- _WORK REQUEST_: This exercise asks for an exact copy of every entry below, with pictures omitted.

- _Stored items_:
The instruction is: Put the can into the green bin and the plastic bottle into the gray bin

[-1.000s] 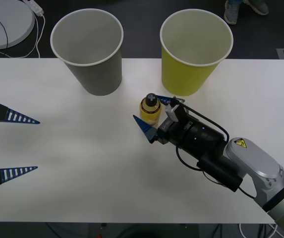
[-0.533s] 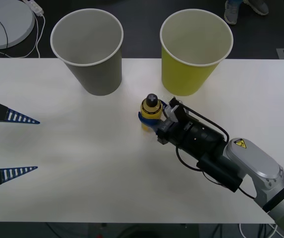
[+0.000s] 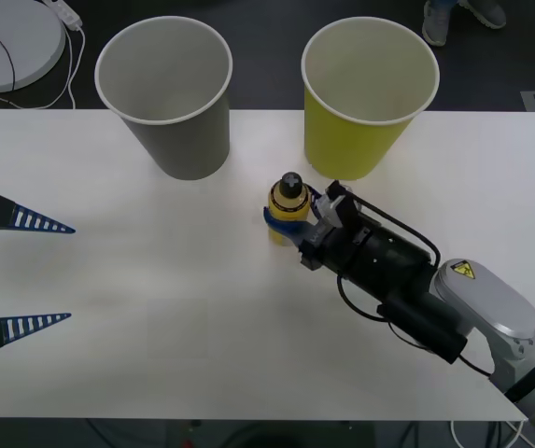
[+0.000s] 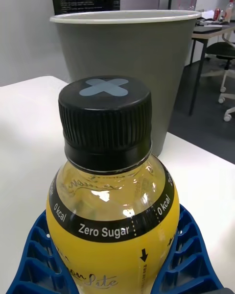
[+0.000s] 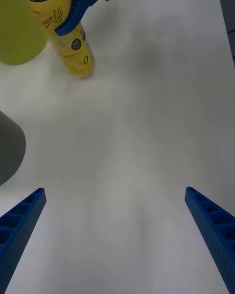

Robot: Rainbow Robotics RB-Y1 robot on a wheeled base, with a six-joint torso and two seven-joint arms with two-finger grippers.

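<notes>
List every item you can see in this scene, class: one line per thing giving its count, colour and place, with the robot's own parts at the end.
table: one, white, in front of the robot, bearing everything below.
gray bin: one, gray paper cup with white inside, upright at the table's far edge, on the robot's left side.
green bin: one, yellow-green paper cup with white inside, upright at the far edge, to the right of the gray one.
plastic bottle: one, yellow with black cap, upright on the table just in front of the green bin.
round disc: one, white, on the dark floor beyond the table's far left corner.
right gripper: one, blue fingers, closed around the bottle.
left gripper: one, blue fingers, open, over the table's left edge.
</notes>
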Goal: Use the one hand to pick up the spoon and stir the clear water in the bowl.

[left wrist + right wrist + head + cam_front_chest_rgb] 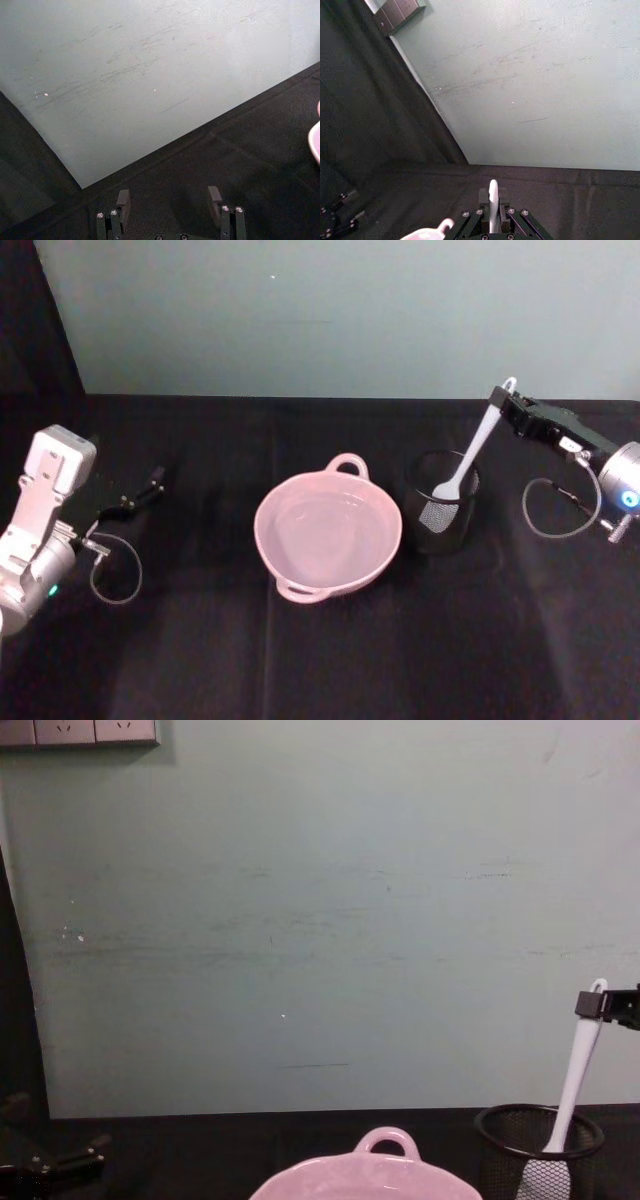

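Note:
The white spoon (472,456) stands tilted in a black wire-mesh cup (443,502), its blade down inside the cup. My right gripper (503,400) is shut on the top of the spoon's handle (588,1020), above and to the right of the cup. In the right wrist view the handle's end (493,202) pokes up between the shut fingers. The pale pink bowl (330,531) holding clear water sits at the table's middle, just left of the cup. My left gripper (170,202) rests open and empty at the far left, well away from the bowl.
A black cloth (320,660) covers the table, and a pale green wall (320,920) rises behind it. Cable loops hang by each wrist (548,508). The bowl's loop handle (348,464) points toward the wall. Open cloth lies in front of the bowl.

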You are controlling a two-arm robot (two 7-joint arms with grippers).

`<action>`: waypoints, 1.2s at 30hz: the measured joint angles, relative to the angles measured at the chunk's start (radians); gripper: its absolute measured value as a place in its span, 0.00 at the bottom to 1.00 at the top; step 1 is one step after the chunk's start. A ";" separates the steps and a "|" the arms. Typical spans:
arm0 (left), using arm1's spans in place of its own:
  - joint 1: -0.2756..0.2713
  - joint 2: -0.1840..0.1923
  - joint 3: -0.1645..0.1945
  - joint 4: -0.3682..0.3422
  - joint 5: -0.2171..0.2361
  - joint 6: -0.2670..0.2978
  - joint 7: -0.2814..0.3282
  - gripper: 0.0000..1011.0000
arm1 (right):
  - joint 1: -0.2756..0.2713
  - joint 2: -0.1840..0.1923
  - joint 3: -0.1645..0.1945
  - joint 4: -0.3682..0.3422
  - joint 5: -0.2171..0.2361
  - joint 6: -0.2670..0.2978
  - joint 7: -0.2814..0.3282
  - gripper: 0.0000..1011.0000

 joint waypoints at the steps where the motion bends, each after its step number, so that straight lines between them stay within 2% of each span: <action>1: 0.000 0.000 0.000 0.000 0.000 0.000 0.000 1.00 | -0.001 0.001 0.000 -0.002 0.003 0.001 0.001 0.11; 9: 0.000 0.000 0.000 0.000 0.000 0.000 0.000 1.00 | -0.002 0.007 -0.015 -0.007 0.033 0.018 0.008 0.11; 15: 0.000 0.000 0.000 0.000 0.000 0.000 0.000 1.00 | 0.002 0.007 -0.029 0.001 0.042 0.021 0.002 0.11; 24: 0.000 0.000 0.000 0.000 0.000 0.000 0.000 1.00 | 0.002 0.007 -0.028 0.000 0.042 0.021 0.003 0.11; 30: 0.000 0.000 0.000 0.000 0.000 0.000 0.000 1.00 | 0.001 0.007 -0.026 -0.001 0.042 0.021 0.003 0.25; 32: 0.000 0.000 0.000 0.000 0.000 0.000 0.000 1.00 | 0.001 0.007 -0.026 -0.001 0.042 0.021 0.004 0.31; 33: 0.000 0.000 0.000 0.000 0.000 0.000 0.000 1.00 | 0.001 0.007 -0.026 -0.001 0.042 0.021 0.004 0.38; 36: 0.000 0.000 0.000 0.000 0.000 0.000 0.000 1.00 | 0.001 0.007 -0.026 -0.001 0.042 0.021 0.004 0.45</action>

- _COMPLETED EXERCISE_:
The instruction is: Put the can into the green bin and the plastic bottle into the gray bin

[-1.000s] 
[-0.533s] 
[+0.000s] 
[+0.000s] 
[+0.000s] 

Robot: Rainbow Robotics RB-Y1 robot on a wheeled base, with a six-joint torso and two seven-joint arms with two-finger grippers.

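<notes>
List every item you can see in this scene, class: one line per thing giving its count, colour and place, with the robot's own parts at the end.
table: one, white, in front of the robot, bearing everything below.
gray bin: one, gray paper cup with white inside, upright at the table's far edge, on the robot's left side.
green bin: one, yellow-green paper cup with white inside, upright at the far edge, to the right of the gray one.
plastic bottle: one, yellow with black cap, upright on the table just in front of the green bin.
round disc: one, white, on the dark floor beyond the table's far left corner.
right gripper: one, blue fingers, closed around the bottle.
left gripper: one, blue fingers, open, over the table's left edge.
</notes>
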Goal: Use the one hand to pick up the spoon and stir the clear water in the bowl.

[left wrist + right wrist + head + cam_front_chest_rgb] 

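Note:
The white spoon (472,456) stands tilted in a black wire-mesh cup (443,502), its blade down inside the cup. My right gripper (503,400) is shut on the top of the spoon's handle (588,1020), above and to the right of the cup. In the right wrist view the handle's end (493,202) pokes up between the shut fingers. The pale pink bowl (330,531) holding clear water sits at the table's middle, just left of the cup. My left gripper (170,202) rests open and empty at the far left, well away from the bowl.
A black cloth (320,660) covers the table, and a pale green wall (320,920) rises behind it. Cable loops hang by each wrist (548,508). The bowl's loop handle (348,464) points toward the wall. Open cloth lies in front of the bowl.
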
You are controlling a two-arm robot (two 7-joint arms with grippers).

`<action>`: waypoints, 1.2s at 30hz: the measured joint angles, relative to the angles measured at the chunk's start (radians); gripper: its absolute measured value as a place in its span, 0.00 at the bottom to 1.00 at the top; step 1 is one step after the chunk's start. A ";" separates the steps and a "|" the arms. Typical spans:
arm0 (left), using arm1's spans in place of its own:
  - joint 1: -0.2756..0.2713
  - joint 2: -0.1840..0.1923
  - joint 3: -0.1645..0.1945
  - joint 4: -0.3682..0.3422
  - joint 5: -0.2171..0.2361
  - joint 6: -0.2670..0.2978
  - joint 7: -0.2814..0.3282
  - gripper: 0.0000..1011.0000
arm1 (right):
  - joint 1: -0.2756..0.2713
  - joint 2: -0.1840..0.1923
  - joint 3: -0.1645..0.1945
  - joint 4: -0.3682..0.3422
  - joint 5: -0.2171..0.2361
  - joint 6: -0.2670..0.2978
  - joint 7: -0.2814..0.3282
  - gripper: 0.0000..1011.0000

 joint waypoints at the steps where the motion bends, each after its step number, so that straight lines between them stay within 2% of each span: <action>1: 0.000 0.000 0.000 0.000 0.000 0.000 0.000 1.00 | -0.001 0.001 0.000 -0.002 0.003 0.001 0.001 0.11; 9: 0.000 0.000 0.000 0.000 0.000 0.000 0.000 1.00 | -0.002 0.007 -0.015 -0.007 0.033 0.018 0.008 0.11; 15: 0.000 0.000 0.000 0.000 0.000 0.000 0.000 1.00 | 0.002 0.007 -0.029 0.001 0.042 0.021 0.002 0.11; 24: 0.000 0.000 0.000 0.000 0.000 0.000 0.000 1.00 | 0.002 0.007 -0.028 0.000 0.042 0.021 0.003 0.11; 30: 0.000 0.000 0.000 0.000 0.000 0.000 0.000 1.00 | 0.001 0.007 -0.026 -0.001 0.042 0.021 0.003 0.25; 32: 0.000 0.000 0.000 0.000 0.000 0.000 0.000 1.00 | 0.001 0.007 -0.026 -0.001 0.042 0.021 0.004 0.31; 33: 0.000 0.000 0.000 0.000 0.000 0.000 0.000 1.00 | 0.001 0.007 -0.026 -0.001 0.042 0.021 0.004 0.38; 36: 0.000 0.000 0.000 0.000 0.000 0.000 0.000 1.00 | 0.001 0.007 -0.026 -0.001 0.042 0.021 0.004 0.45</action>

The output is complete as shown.